◆ TASK REQUIREMENTS:
Return the data that follows exactly, with each line intact.

◆ PROVIDED DATA:
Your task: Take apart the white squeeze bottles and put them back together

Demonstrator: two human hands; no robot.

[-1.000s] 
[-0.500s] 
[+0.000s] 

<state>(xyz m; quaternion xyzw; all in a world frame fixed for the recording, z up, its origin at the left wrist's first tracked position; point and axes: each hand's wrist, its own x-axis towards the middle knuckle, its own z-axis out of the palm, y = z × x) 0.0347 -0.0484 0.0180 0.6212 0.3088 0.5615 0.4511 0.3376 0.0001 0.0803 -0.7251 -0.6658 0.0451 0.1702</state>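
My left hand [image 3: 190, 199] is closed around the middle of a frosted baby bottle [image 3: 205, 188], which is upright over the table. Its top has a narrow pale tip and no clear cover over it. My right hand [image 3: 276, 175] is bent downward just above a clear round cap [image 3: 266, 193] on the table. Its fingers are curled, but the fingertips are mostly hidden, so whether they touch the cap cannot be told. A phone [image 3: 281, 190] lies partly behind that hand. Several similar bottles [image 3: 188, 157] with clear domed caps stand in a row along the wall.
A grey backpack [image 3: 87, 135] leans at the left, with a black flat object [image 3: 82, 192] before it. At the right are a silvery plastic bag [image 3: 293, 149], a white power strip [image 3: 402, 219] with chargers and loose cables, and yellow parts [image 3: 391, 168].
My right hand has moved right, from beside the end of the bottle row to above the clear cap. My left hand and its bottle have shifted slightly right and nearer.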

◆ SOLUTION TO THIS TASK:
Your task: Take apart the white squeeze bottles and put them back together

Demonstrator: two human hands; no robot.

[-1.000s] 
[-0.500s] 
[+0.000s] 

<state>(xyz m; quaternion xyzw; all in a world frame fixed for the recording, z up, its origin at the left wrist's first tracked position; point and axes: each hand's wrist, its own x-axis towards the middle knuckle, its own z-axis out of the palm, y = z × x) 0.0347 -0.0484 0.0180 0.6212 0.3088 0.5615 0.4511 0.3376 0.0001 0.0803 -0.7251 -0.6658 0.0451 0.1702</state>
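My left hand [image 3: 190, 199] is closed around the middle of a frosted baby bottle [image 3: 205, 188], which is upright over the table. Its top has a narrow pale tip and no clear cover over it. My right hand [image 3: 276, 175] is bent downward just above a clear round cap [image 3: 266, 193] on the table. Its fingers are curled, but the fingertips are mostly hidden, so whether they touch the cap cannot be told. A phone [image 3: 281, 190] lies partly behind that hand. Several similar bottles [image 3: 188, 157] with clear domed caps stand in a row along the wall.
A grey backpack [image 3: 87, 135] leans at the left, with a black flat object [image 3: 82, 192] before it. At the right are a silvery plastic bag [image 3: 293, 149], a white power strip [image 3: 402, 219] with chargers and loose cables, and yellow parts [image 3: 391, 168].
My right hand has moved right, from beside the end of the bottle row to above the clear cap. My left hand and its bottle have shifted slightly right and nearer.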

This exercise is now complete.